Признаюсь откровенно: на меня производят преотвратительное впечатление все эти сказки о высылках Горького, о розысках Горького, о надзоре над Горьким и т.д., которыми разные легковерные соотечественники в погоне за сенсацией либо за неимением другого материала снабжают русскую прессу невесть по каким первым слухам и без малейшей проверки. Во-первых,-- "зачем врет русский человек и непременно о дикой птице?" Во-вторых, я десятки раз убеждался, что вранье это глубоко оскорбляет итальянцев и, следовательно, портит их превосходные отношения с громаднейшею здесь русскою эмиграцией. В-третьих, эту последнюю волнует и пугает без всякой к тому нужды. Ведь нынешняя эмиграция -- не та, что прежняя, дворянская, сплошь интеллигентная, которая политический обычай и право европейских стран знала, пожалуй, лучше своего родного края. Громадное большинство новой русской эмиграции -- рабочее, крестьянское, полуинтеллигентное городское -- живет в каком-нибудь Больяско, а в памяти и привычке у него -- неискоренимый Стерлитамак, со всеми его злобами и опасностями. Лишь долгим опытом обучаются люди эти верить, что есть разница между полномочиями генуэзского или неаполитанского префекта и саратовского губернатора, и что в смысле произвола сам г. Джиолитти -- человек со связанными руками по сравнению с любым русским урядником. Поэтому тревожные полицейские слухи и сплетни вроде высылки Горького с Капри, врываясь в эту нервную и малознакомую с краем среду, откликаются в ней болезненною, ненужною и недоброю сенсацией. В жизнь людей, которым некуда идти, входит напрасный и жесткий испуг за право и прочность последнего убежища. А отсюда то и дело опять неудовольствия и подозрительные охлаждения с итальянцами,-- они, конечно, не в состоянии вместить русских шкурных страхов и суеверий, а потому оскорбляются русскими недовериями и в отплату сами становятся недоверчивы. Начинают предполагать, что -- ежели бегает человек никому же гонящу, то, стало быть, он--нечестивый. А между тем итальянцы -- народ покладистый и уживаться с ними очень легко.

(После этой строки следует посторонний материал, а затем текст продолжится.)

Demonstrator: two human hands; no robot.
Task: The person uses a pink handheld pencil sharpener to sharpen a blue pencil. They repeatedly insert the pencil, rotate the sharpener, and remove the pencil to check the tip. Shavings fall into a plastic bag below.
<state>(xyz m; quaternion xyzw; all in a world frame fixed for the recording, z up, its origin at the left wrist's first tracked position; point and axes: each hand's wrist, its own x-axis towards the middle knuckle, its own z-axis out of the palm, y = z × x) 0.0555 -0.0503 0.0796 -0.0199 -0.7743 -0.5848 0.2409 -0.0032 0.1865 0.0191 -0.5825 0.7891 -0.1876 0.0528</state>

Наконец и самого Горького лживые переполохи ставят в неловкое и скучное положение. Я глубоко уверен, что он не сидел бы на Капри таким безвыездным отшельником, таким прикованным Прометеем, если бы каждое передвижение его не давало сигнала к взрывам корреспондентского вранья. В тот самый день, как я прочел в русских газетах телеграммы о высылке Максима Горького с о. Капри "за усиленную пропаганду", сам Максим Горький писал мне, назначая свидание именно на Капри 22-го июля. На Ривьеру он ездил совсем не под каким-либо политическим давлением, но просто, как каждое лето ездит, повидаться со своим сыном от первого брака, проводящим каникулы в Алласио. Ездил пароходом -- спокойствия ради от любопытства народного, но по высадке в Генуе его все-таки признали и помучили восторгами.

Откуда являются эти неприятные вымыслы?

В значительной степени повинно в них, конечно, корреспондентское легкомыслие, хватающее слухи на лету и ленивое даже подойти к междугородному телефону для проверки. Но это -- бессознательное орудие. Орудием же, хотя более низким и вредным, являются и те ловцы и поставщики новостей, так сказать Загорецкие от печати, которые заведомо злоупотребляют именем Горького, распускают о нем самые вздорные легенды, включительно до никогда не бывалых интервью. Сенсационная сплетня о Горьком в наши дни такая же надежная затычка на газетный недохват, как легенды о вражеских дирижаблях, парящих -- глядя по воображению корреспондента -- то над Туркестаном, то над Восточною Сибирью, то над Архангельскою губернией. Либо -- появление морского змея, а в старину -- орловский тигр и дитя, пожранное свиньями.

Когда я читаю описания житья-бытья М. Горького на о. Капри, то, за весьма редкими исключениями, выношу неизменное впечатление сплошного вранья о дикой птице. Отчасти вранье возникает из недостатка внимания, отчасти зависит от избытка воображения. Приедет человек, просидит у Горького два часа, а наврет на два года. И наврав на два года, все-таки позабудет рассказать как раз то именно, что действительно важного и серьезного для публики от Горького слышал. Потому что не с тем и ехал, а -- имел в уме собственную дикую птицу: как бы поэффектнее ее изобразить и с ссылкою на авторитет поярче раскрасить. И вот -- один дарит Горькому виллу покойного Круппа, другой декламирует что-то про какие-то статуи, будто бы чернеющие "на дворе Тиберия", которого, к слову сказать, с прежней дачи Горького и Святогор-богатырь не увидал бы, третий просто тенеромит, что в голову втемяшится, благо Горький не охотник выступать с опровержениями по личному поводу. Это не по отечественным только адресам я говорю. Французы и итальянцы не лучше или не многим лучше.

В особенности утешают меня философские и социально-политические интервью с Горьким. Читаешь иное и по старому опыту газетного специалиста соображаешь: "Это, при всей готовности Горького отвечать, дня три разговаривать надо было, чтобы получить такой длинный и систематический материал... Что это сталось с Алексеем Максимовичем, что он сразу так широко распахнулся и подробно разговорился? Обыкновенно он с новыми лицами -- не очень-то... Должно быть, уж очень по душе пришелся ему этот господин (или эта дама)..."

Приезжаешь на Капри, спрашиваешь:

-- Долго у Алексея Максимовича пробыл такой-то?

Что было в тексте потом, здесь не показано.